» Your instructions
The following entries are to be retyped in full, exactly as written.

[Stored dataset items]

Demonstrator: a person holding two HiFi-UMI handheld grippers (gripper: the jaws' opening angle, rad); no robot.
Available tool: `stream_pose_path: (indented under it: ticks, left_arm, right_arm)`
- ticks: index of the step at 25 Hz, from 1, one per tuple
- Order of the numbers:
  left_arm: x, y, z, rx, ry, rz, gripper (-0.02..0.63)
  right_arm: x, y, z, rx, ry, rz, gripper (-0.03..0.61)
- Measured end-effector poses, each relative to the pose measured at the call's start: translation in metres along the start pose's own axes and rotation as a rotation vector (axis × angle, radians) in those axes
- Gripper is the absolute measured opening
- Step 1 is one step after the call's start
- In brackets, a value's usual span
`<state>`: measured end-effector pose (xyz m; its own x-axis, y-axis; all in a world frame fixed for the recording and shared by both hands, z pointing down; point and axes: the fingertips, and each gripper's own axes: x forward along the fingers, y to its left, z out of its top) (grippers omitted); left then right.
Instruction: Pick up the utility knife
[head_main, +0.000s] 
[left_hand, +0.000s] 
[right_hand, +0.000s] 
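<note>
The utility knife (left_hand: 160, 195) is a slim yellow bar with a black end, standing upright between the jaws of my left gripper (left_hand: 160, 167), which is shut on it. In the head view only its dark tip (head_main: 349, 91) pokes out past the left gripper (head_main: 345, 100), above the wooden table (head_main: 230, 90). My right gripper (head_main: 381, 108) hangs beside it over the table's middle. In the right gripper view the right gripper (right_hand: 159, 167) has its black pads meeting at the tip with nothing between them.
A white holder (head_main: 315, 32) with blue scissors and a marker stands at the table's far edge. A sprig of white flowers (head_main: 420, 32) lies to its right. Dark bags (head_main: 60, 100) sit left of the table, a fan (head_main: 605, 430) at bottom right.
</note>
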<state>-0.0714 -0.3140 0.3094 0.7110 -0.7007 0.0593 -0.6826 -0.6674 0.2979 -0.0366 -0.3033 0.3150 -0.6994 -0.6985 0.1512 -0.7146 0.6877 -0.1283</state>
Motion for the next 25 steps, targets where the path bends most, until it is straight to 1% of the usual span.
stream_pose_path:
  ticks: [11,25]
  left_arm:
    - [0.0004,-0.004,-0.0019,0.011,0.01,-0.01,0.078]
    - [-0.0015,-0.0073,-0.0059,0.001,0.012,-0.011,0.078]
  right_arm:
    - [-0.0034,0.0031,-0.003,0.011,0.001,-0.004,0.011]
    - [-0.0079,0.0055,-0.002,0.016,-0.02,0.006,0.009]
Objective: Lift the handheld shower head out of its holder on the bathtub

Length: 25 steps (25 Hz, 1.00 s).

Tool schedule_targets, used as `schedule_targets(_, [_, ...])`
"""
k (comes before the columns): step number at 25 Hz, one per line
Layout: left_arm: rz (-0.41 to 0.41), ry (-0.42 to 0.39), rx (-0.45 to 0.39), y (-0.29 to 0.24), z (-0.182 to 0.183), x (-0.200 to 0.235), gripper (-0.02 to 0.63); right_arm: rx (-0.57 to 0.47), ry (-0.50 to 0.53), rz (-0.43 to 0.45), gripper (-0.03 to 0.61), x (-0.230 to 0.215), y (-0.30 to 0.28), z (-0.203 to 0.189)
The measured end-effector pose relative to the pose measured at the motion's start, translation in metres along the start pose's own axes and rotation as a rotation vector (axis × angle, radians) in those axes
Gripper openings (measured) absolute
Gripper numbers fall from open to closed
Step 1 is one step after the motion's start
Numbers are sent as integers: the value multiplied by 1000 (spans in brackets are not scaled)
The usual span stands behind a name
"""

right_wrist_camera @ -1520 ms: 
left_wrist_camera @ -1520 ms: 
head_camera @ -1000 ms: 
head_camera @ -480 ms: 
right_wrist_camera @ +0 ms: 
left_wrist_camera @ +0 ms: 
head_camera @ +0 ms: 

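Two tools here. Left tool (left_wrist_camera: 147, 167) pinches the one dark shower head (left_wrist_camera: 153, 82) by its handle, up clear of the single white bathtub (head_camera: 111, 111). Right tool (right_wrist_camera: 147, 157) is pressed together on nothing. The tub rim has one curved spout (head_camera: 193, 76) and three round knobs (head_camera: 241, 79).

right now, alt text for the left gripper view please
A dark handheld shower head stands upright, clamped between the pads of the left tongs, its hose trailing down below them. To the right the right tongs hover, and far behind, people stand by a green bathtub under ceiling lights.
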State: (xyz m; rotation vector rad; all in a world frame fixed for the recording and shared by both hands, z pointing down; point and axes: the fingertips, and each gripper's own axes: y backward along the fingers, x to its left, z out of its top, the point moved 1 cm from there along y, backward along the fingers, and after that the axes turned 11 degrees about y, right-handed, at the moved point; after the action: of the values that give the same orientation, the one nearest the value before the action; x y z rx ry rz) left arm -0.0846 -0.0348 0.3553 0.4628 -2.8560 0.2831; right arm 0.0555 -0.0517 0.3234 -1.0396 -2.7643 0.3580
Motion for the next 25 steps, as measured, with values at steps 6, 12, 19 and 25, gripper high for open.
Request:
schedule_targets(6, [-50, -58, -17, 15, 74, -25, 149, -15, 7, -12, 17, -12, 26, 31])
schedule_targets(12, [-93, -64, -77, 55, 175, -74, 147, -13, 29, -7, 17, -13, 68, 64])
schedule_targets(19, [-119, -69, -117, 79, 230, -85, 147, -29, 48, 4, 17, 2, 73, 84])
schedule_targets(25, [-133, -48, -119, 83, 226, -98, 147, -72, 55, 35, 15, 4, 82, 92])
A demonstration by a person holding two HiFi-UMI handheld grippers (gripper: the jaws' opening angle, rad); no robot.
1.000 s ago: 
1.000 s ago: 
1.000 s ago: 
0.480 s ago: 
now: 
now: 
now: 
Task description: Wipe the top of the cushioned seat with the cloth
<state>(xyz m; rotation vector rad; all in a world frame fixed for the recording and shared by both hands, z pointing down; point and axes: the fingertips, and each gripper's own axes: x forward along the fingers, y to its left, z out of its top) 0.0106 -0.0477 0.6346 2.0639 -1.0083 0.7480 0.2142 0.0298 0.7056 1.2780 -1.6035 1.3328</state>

» Response to this task
Demonstrator: a person holding two HiFi-UMI handheld grippers (gripper: the jaws' opening angle, rad); no robot.
Available tool: `stream_pose_path: (indented under it: ticks, left_arm, right_arm)`
- ticks: index of the step at 25 Hz, from 1, one per tuple
- Order of the numbers:
  left_arm: x, y, z, rx, ry, rz, gripper (-0.02..0.63)
  right_arm: x, y, z, rx, ry, rz, gripper (-0.03..0.61)
- Measured end-effector poses, each relative to the pose measured at the call's start: translation in metres along the start pose's own axes and rotation as a rotation vector (axis × angle, radians) in those axes
- Gripper is the absolute measured opening
- Step 1 is one step after the call's start
- In brackets, a value's usual span
`<state>`: measured end-effector pose (xyz m; its own x-axis, y-axis; all in a world frame fixed for the recording and shared by both hands, z pointing down; point and axes: the fingertips, and each gripper's own axes: x forward along the fingers, y to its left, z out of its top) (grippers omitted); left then right.
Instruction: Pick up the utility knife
[head_main, +0.000s] 
[left_hand, +0.000s] 
[right_hand, +0.000s] 
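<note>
The utility knife (left_hand: 160, 195) is a slim yellow bar with a black end, standing upright between the jaws of my left gripper (left_hand: 160, 167), which is shut on it. In the head view only its dark tip (head_main: 349, 91) pokes out past the left gripper (head_main: 345, 100), above the wooden table (head_main: 230, 90). My right gripper (head_main: 381, 108) hangs beside it over the table's middle. In the right gripper view the right gripper (right_hand: 159, 167) has its black pads meeting at the tip with nothing between them.
A white holder (head_main: 315, 32) with blue scissors and a marker stands at the table's far edge. A sprig of white flowers (head_main: 420, 32) lies to its right. Dark bags (head_main: 60, 100) sit left of the table, a fan (head_main: 605, 430) at bottom right.
</note>
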<state>-0.0714 -0.3140 0.3094 0.7110 -0.7007 0.0593 -0.6826 -0.6674 0.2979 -0.0366 -0.3033 0.3150 -0.6994 -0.6985 0.1512 -0.7146 0.6877 -0.1283</state>
Motion for the next 25 steps, targets where the path bends most, until it is straight to 1% of the usual span.
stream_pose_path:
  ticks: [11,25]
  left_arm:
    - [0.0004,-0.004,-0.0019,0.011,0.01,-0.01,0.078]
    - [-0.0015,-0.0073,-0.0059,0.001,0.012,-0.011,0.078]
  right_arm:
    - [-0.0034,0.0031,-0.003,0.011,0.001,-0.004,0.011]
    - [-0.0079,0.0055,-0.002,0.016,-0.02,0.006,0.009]
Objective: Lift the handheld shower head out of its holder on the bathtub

Length: 25 steps (25 Hz, 1.00 s).

Tool schedule_targets, used as `schedule_targets(_, [_, ...])`
"""
k (comes before the columns): step number at 25 Hz, one per line
Layout: left_arm: rz (-0.41 to 0.41), ry (-0.42 to 0.39), rx (-0.45 to 0.39), y (-0.29 to 0.24), z (-0.182 to 0.183), x (-0.200 to 0.235), gripper (-0.02 to 0.63); right_arm: rx (-0.57 to 0.47), ry (-0.50 to 0.53), rz (-0.43 to 0.45), gripper (-0.03 to 0.61), x (-0.230 to 0.215), y (-0.30 to 0.28), z (-0.203 to 0.189)
The measured end-effector pose relative to the pose measured at the motion's start, translation in metres along the start pose's own axes and rotation as a rotation vector (axis × angle, radians) in those axes
Gripper openings (measured) absolute
Gripper numbers fall from open to closed
Step 1 is one step after the motion's start
Numbers are sent as integers: the value multiplied by 1000 (spans in brackets are not scaled)
The usual span stands behind a name
"""

right_wrist_camera @ -1520 ms: 
left_wrist_camera @ -1520 ms: 
head_camera @ -1000 ms: 
head_camera @ -480 ms: 
right_wrist_camera @ +0 ms: 
left_wrist_camera @ +0 ms: 
head_camera @ +0 ms: 

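Two tools here. Left tool (left_wrist_camera: 147, 167) pinches the one dark shower head (left_wrist_camera: 153, 82) by its handle, up clear of the single white bathtub (head_camera: 111, 111). Right tool (right_wrist_camera: 147, 157) is pressed together on nothing. The tub rim has one curved spout (head_camera: 193, 76) and three round knobs (head_camera: 241, 79).

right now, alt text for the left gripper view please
A dark handheld shower head stands upright, clamped between the pads of the left tongs, its hose trailing down below them. To the right the right tongs hover, and far behind, people stand by a green bathtub under ceiling lights.
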State: (xyz m; rotation vector rad; all in a world frame fixed for the recording and shared by both hands, z pointing down; point and axes: the fingertips, and each gripper's own axes: y backward along the fingers, x to its left, z out of its top, the point moved 1 cm from there along y, backward along the fingers, and after that the axes turned 11 degrees about y, right-handed, at the moved point; after the action: of the values that give the same orientation, the one nearest the value before the action; x y z rx ry rz) left arm -0.0846 -0.0348 0.3553 0.4628 -2.8560 0.2831; right arm 0.0555 -0.0517 0.3234 -1.0396 -2.7643 0.3580
Motion for the next 25 steps, as measured, with values at steps 6, 12, 19 and 25, gripper high for open.
Request:
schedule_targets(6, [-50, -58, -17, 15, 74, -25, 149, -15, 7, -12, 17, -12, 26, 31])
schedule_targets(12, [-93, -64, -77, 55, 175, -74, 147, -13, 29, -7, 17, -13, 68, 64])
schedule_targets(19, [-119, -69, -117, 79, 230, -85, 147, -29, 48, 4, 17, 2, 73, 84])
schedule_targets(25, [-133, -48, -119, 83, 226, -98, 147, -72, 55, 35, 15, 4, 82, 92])
A demonstration by a person holding two HiFi-UMI handheld grippers (gripper: the jaws' opening angle, rad); no robot.
1.000 s ago: 
1.000 s ago: 
1.000 s ago: 
0.480 s ago: 
now: 
now: 
now: 
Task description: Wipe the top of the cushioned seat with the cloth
<state>(xyz m; rotation vector rad; all in a world frame fixed for the recording and shared by both hands, z pointing down; point and axes: the fingertips, and each gripper's own axes: x forward along the fingers, y to its left, z out of its top) 0.0106 -0.0477 0.6346 2.0639 -1.0083 0.7480 0.2142 0.0298 0.7056 1.2780 -1.6035 1.3328</state>

What the exercise asked for is now done.